The key to getting them trained up is starting them early – mashing bananas into a muffin mixture, washing salad leaves and other veggies, beating batters, squeezing lemon juice over fish and even stirring sauces under close supervision. By the time they’re learning their times tables they’ll be useful little sous-chefs scrubbing carrots or new potatoes (great fun if you get some of those abrasive gloves that make the job safe), and cracking eggs once they’ve got the knack (be prepared to sacrifice a few in the early stages, and it’s a multi-egg recipe, crack each one individually into a cup before adding it to your carefully calibrated cake mixture).

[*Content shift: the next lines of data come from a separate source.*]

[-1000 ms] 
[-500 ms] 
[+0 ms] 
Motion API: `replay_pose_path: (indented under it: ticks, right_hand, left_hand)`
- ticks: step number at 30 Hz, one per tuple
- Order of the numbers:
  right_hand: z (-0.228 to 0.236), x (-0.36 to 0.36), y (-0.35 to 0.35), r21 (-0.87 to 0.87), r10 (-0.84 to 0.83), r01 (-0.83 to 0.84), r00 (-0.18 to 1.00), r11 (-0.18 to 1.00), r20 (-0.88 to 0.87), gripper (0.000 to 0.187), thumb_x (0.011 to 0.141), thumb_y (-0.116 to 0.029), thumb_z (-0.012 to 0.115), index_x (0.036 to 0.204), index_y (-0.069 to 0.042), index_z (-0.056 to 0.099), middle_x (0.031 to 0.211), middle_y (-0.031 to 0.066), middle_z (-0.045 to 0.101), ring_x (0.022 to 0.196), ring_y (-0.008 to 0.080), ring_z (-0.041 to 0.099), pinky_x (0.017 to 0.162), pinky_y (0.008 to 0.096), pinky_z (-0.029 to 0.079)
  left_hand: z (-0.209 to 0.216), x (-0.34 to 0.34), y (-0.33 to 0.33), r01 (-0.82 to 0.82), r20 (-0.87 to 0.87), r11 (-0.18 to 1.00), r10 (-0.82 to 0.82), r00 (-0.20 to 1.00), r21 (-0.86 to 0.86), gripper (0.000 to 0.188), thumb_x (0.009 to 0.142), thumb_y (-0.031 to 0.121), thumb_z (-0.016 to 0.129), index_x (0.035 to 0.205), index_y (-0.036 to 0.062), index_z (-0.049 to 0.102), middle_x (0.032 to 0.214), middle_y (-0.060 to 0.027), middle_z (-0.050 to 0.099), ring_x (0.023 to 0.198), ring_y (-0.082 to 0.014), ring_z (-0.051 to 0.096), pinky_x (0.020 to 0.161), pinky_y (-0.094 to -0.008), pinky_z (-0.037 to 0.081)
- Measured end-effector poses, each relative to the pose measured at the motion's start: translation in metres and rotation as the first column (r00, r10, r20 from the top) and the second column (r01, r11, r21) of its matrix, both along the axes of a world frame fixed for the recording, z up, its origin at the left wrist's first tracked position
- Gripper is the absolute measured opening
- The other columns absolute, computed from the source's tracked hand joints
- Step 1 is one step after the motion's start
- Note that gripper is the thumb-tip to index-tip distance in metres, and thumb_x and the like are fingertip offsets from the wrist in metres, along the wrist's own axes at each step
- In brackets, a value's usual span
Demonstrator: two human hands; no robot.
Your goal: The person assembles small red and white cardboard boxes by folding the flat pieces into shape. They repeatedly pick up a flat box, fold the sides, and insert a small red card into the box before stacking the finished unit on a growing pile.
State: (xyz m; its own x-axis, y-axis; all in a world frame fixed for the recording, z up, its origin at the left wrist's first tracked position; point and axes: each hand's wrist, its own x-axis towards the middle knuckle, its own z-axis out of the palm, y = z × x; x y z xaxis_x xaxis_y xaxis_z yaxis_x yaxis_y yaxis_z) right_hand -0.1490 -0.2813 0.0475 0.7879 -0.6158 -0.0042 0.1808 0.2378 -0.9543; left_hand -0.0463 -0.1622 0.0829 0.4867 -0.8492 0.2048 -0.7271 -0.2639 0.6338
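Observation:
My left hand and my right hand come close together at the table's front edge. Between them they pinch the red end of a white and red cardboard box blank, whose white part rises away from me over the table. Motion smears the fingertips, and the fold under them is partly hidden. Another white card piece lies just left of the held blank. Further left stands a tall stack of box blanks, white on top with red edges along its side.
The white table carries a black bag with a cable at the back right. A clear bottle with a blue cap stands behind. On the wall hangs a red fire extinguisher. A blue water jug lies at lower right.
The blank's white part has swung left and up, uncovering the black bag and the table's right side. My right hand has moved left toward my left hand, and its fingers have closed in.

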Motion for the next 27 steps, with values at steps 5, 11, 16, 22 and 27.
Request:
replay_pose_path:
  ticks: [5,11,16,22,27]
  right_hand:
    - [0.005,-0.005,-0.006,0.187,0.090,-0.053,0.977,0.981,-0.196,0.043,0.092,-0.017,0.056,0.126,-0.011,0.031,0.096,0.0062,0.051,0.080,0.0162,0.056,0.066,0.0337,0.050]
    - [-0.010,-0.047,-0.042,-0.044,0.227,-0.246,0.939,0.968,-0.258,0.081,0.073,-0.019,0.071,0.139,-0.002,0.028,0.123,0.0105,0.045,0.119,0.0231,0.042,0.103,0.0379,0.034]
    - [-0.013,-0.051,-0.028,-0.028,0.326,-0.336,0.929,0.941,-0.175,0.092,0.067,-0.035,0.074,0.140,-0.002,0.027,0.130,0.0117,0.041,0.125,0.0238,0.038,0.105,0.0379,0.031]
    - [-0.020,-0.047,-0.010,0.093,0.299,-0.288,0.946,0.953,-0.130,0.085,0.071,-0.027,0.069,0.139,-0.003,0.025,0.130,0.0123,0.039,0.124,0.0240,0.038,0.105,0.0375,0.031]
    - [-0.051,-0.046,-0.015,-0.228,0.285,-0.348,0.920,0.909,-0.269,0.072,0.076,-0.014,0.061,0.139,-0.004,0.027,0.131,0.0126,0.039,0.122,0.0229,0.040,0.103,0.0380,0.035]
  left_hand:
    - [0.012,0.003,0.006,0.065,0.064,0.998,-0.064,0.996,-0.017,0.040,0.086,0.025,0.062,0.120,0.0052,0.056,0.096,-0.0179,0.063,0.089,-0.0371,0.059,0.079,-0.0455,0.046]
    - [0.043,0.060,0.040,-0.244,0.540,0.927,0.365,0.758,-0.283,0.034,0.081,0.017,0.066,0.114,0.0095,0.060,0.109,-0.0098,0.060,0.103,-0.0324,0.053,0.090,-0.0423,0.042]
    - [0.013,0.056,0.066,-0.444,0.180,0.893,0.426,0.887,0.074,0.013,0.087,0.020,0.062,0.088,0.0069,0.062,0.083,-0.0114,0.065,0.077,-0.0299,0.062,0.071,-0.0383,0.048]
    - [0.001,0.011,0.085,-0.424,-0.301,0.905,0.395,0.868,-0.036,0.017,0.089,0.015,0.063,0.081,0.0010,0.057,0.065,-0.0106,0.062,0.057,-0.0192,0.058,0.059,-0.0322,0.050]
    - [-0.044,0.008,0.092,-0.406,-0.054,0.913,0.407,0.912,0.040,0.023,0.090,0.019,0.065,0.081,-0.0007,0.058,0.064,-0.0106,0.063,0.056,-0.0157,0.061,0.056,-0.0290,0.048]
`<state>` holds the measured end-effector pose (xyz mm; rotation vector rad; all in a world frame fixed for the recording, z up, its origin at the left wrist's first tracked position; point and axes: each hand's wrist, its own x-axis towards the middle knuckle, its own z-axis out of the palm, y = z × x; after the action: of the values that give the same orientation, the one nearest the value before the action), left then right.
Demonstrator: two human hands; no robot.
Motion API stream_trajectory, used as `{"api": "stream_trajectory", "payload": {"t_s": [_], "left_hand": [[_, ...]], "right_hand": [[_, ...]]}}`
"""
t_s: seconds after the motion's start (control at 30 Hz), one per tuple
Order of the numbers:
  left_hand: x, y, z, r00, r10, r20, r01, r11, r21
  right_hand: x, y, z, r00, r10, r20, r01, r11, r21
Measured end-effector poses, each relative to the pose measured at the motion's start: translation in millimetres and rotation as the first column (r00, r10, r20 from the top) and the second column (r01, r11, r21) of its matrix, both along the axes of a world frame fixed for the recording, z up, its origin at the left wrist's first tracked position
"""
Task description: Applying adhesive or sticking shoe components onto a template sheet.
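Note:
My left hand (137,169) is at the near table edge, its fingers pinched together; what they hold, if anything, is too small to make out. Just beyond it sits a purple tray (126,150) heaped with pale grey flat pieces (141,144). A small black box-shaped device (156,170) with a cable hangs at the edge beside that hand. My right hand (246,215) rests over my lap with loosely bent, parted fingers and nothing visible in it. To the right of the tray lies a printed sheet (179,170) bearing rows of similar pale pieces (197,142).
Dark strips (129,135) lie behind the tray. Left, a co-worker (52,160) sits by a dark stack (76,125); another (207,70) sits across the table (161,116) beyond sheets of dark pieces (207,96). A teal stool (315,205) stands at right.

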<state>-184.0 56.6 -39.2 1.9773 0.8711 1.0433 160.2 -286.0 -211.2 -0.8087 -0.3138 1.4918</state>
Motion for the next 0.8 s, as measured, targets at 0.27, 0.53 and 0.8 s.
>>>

Now they’re ready for their first solo mission!


Scrambled eggs

Cracking and whisking eggs is a deeply satisfying process, and since scramblers are cooked over a very low heat, there’s no chance of hot fat bubbling and splattering over your precious offspring, making this an ideal first foray into full-blown cheffery. Constant stirring – coupled with the fact that you can see the egg transforming before your very eyes makes this feel like proper, interactive cookery, and you can turn the result into a gourmet experience by letting them grind pepper (be prepared to prise the grinder out of their excited fingers if they get carried away) and tear a few pieces of smoked salmon or fresh herbs into the mixture.


Potato jackets

Bake some spuds, then when they’re cool, get the kids to scoop out the innards and mix with butter, cheese, tomato, sweetcorn or anything else their little hearts desire. Put the mixture back in the skins, top with more cheese and then re-bake until molten.


Spag bol

This will involve hot pans and bubbling water, so don’t go off and answer the phone at the crucial moment. The meat version includes the fascinating moment when the mince turns from red to brown in the pan; this doesn’t work quite the same way with quorn or lentils, but the kids will still enjoy concocting their rich bolognese by adding a jar of tomato sauce and a few sprinkles of herbs. Snapping the spaghetti in half to fit it into the saucepan is fun too. As is testing the pasta’s readiness by flicking it on to the wall and seeing if it sticks. Be prepared to draw a line if it looks like supper might end up as designer wallpaper.


Cauliflower cheese

Get them to invest in their least favourite vegetables, and they’re much more like to go down the hatch. Carefully assembling a cheese sauce (make a roux paste from melted butter and a little flour, then gradually add milk and bring to boil; simmer until thickened, take off the heat and add grated cheese) to pour over cauli, broccoli or even some finely chopped cabbage works wonders. Throw in some frozen peas, too.


Pancakes

See ‘scrambled eggs’ for the joys of whisking; see ‘spag bol’ for the joys of throwing food around the room. Put them together, add sugar, syrup, and more sugar and syrup, and you have child-cook heaven.